I am currently looking at implementing a session manager java class which provides functionality to read and refresh session tokens on demand. If the session token is being refreshed (i.e. being fetched from server) then session token readers should block until the refresh is complete. Similarly, a refresh request is blocked until any ongoing reads are not complete. Since session token read requests are quite frequent as compared to session token refresh requests, i have decided to use the ReentrantReadWriteLock to achieve the synchronisation between read and refresh.

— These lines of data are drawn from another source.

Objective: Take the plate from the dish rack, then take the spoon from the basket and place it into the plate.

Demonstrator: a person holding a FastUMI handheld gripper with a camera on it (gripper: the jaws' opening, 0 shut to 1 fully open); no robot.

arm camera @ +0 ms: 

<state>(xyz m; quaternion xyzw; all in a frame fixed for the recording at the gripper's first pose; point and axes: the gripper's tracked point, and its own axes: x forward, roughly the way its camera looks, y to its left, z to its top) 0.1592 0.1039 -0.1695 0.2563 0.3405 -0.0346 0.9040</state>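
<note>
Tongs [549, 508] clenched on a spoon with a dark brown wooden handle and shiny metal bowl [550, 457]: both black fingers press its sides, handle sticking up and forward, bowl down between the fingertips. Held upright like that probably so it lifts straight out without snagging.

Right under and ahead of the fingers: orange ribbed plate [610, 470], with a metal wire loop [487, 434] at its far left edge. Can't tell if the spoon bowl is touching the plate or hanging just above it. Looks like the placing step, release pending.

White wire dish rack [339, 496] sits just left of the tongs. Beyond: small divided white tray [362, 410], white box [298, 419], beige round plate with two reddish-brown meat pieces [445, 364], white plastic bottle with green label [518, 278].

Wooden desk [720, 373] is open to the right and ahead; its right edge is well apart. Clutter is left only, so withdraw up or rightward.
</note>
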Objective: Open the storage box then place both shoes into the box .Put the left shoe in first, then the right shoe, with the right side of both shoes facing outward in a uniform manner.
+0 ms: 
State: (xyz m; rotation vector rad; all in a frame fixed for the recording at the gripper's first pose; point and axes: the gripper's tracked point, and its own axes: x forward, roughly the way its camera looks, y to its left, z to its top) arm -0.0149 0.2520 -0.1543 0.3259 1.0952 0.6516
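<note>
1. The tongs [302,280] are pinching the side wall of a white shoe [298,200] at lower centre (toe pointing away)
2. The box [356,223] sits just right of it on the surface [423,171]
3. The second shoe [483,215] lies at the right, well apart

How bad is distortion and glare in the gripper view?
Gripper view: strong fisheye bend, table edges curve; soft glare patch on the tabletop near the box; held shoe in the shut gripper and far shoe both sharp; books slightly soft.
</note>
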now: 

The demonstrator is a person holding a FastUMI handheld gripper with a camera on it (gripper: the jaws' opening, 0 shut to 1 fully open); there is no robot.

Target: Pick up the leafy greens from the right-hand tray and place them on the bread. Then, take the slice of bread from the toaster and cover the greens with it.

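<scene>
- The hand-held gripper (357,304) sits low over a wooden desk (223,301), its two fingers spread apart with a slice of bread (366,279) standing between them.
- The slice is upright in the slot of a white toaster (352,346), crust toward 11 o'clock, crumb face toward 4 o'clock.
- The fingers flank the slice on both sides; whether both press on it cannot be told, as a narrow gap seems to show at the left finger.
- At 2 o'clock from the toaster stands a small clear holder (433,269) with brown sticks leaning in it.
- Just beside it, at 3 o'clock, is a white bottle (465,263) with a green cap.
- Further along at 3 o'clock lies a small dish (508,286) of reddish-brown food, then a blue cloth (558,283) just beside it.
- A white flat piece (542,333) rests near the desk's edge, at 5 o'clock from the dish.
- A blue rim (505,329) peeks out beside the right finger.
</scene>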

Here is how it looks:
String refreshToken() {
try{
if (readWriteLock.writeLock().trylock()) {
//fetch session from server and store on disk
}
} finally {
readWriteLock.writeLock().unlock();
}
return readToken();
}
String readToken() {
try {
readWriteLock.readLock().lock();
//read token from disk
} finally {
readWriteLock.readLock().unlock();
}
return token;
}
}
My first attempt was to use a tryLock() on the write lock so that if it is locked for writing already then, tryLock() will return false and then acquire a read lock and block until the write lock is released thereby rescheduling read-blocked threads to complete the read. This logic works well for the case where multiple threads invoke refreshSession() at the same time thereby allowing only one thread to initiate the session token refresh whereas all other threads fall through and block on the read lock.
However, the logic above would fail if a thread had just acquired a read lock (by calling readToken()) and another thread invokes refreshToken() to acquire a write lock - the tryLock() would fail in this case missing the refresh request as a result.
As an alternative, I was looking at the readWriteLock.isWriteLocked() method that checks if any thread has acquired the write lock:
String refreshToken() {
try{
if (!readWriteLock.isWriteLocked()) {
readWriteLock.writeLock().lock();
//fetch session from server and store on disk
} finally{
readWriteLock.writeLock().unlock();
}
}
return readToken();
}
However, i do not have much experience with this method and not entirely sure about the synchronisation repercussions it would have since i want to ensure only one thread can acquire the write lock and subsequent requests fall through to a read. Any suggestions/ pointers would be most appreciated.
You can introduce a new ReentrantLock
and tryLock
there. The ReentrantLock promises only one writer while fails quickly if there exists a writer.
ReentrantLock lock = new ReentrantLock();
public String refreshToken() {
if (lock.tryLock()) {
readWriteLock.writeLock().lock();
try {
// fetch session from server and store on disk
} finally {
readWriteLock.writeLock().unlock();
}
}
return readToken();
}
So only one thread will ever try to write. And no threads can read while writing is progressing.